After what appeared to Tony an interminable time, Ann lifted her bent head. Her face was white to the lips, but her eyes were strangely bright—like golden stars, he thought. They looked almost unearthly.

“Don’t worry, Tony,” she said. Familiar little comforting phrase! “Don’t worry, old boy. Leave it all to me. I’m sure I can put things straight. I’ll talk to Brett—I’m certain he’ll do what I ask and give you time to pay.”
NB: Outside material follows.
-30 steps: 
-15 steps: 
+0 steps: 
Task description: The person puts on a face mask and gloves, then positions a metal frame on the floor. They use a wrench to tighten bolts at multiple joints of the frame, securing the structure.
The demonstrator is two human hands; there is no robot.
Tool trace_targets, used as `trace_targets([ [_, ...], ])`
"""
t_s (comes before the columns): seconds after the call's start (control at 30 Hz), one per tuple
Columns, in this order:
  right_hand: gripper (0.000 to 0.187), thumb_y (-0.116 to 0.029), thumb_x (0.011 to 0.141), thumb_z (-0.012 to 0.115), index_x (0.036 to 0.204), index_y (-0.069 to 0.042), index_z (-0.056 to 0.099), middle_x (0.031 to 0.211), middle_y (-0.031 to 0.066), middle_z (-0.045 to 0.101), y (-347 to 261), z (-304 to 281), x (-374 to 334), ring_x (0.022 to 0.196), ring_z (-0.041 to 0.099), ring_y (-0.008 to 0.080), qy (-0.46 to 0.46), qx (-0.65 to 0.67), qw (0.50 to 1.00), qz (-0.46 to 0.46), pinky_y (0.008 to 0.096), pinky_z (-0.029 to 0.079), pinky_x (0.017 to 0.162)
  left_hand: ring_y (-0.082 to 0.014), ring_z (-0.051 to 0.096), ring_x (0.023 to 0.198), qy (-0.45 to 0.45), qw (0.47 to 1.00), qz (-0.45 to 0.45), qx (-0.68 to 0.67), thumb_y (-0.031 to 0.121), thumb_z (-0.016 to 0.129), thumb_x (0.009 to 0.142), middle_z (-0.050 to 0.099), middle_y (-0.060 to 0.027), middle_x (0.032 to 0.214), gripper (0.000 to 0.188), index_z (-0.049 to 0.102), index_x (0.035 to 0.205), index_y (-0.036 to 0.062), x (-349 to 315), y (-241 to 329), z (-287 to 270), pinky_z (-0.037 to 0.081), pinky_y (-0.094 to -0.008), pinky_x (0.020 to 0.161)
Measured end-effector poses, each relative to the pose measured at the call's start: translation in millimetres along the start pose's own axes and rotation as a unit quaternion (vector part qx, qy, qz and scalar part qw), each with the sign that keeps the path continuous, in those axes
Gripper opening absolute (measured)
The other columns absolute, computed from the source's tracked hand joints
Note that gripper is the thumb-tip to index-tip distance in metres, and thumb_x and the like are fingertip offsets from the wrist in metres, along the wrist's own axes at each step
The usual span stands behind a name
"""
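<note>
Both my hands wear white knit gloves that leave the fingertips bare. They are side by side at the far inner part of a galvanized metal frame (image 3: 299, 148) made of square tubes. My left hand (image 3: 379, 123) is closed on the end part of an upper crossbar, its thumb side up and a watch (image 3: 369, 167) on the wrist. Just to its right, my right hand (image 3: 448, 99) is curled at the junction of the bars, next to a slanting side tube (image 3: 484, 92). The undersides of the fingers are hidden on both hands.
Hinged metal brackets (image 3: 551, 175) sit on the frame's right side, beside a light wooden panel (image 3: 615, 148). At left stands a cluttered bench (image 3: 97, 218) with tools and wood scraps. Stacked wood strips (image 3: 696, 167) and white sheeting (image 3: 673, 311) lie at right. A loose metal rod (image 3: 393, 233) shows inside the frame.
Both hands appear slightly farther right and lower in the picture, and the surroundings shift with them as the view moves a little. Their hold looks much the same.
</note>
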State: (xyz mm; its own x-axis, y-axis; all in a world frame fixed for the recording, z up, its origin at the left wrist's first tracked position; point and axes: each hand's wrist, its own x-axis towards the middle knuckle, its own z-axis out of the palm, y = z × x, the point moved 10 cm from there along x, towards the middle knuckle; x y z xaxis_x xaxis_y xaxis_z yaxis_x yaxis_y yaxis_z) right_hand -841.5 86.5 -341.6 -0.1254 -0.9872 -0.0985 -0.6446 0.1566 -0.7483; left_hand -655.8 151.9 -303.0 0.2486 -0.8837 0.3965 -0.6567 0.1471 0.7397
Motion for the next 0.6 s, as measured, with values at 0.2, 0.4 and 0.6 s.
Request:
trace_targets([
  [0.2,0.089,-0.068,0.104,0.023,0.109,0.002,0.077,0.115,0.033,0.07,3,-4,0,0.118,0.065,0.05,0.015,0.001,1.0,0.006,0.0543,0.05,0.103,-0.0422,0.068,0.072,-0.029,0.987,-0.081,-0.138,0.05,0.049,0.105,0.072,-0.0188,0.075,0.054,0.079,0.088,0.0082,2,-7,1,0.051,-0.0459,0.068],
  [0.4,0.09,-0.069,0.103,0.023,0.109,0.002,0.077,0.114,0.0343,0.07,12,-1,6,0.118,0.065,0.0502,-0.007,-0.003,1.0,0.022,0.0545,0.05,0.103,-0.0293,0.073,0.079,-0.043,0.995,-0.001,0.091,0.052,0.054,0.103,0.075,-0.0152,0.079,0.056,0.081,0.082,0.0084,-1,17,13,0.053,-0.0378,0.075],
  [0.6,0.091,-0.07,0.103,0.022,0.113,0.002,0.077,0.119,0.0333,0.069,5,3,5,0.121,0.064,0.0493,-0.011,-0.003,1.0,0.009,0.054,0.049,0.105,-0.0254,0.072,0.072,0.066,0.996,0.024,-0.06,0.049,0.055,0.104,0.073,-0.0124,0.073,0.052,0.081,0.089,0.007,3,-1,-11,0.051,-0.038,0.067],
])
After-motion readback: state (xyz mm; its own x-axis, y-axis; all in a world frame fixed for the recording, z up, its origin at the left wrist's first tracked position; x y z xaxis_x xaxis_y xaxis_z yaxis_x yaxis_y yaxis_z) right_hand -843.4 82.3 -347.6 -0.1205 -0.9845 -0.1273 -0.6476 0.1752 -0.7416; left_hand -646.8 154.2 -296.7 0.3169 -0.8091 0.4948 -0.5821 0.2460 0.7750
“Time?” Tony laughed harshly. “If I had all the time until eternity I couldn’t produce twelve hundred pounds!”

“But I could,” asserted Ann confidently. “Won’t you trust me, Tony? I’m sure—sure that I can get you out of this scrape.”

He looked at her in blank amazement. But something in her face convinced him that she was speaking the truth—that he could rely on her.

“If you do,” he said, and his voice rang true as steel, “I give you my word, Ann, that I’ll never get into another. I’ll chuck gambling from this day forth.”

“Will you, Tony? Will you really?” she cried eagerly.

He took her hands in his.

“I promise,” he said simply.

The two strained young faces gleamed palely in the chill dawnlight—on each of them the impress of a stern resolution. Suddenly, moved by an irresistible impulse of compassion, Ann lifted her arms and laying her hands on either side Tony’s face, drew it down level with her own. Then she bent forward and kissed his forehead—tenderly, as his mother might have kissed him.

“Good night, Tony boy,” she said. And a minute later her slender figure flitted, ghost-like, up the stairs to her own room.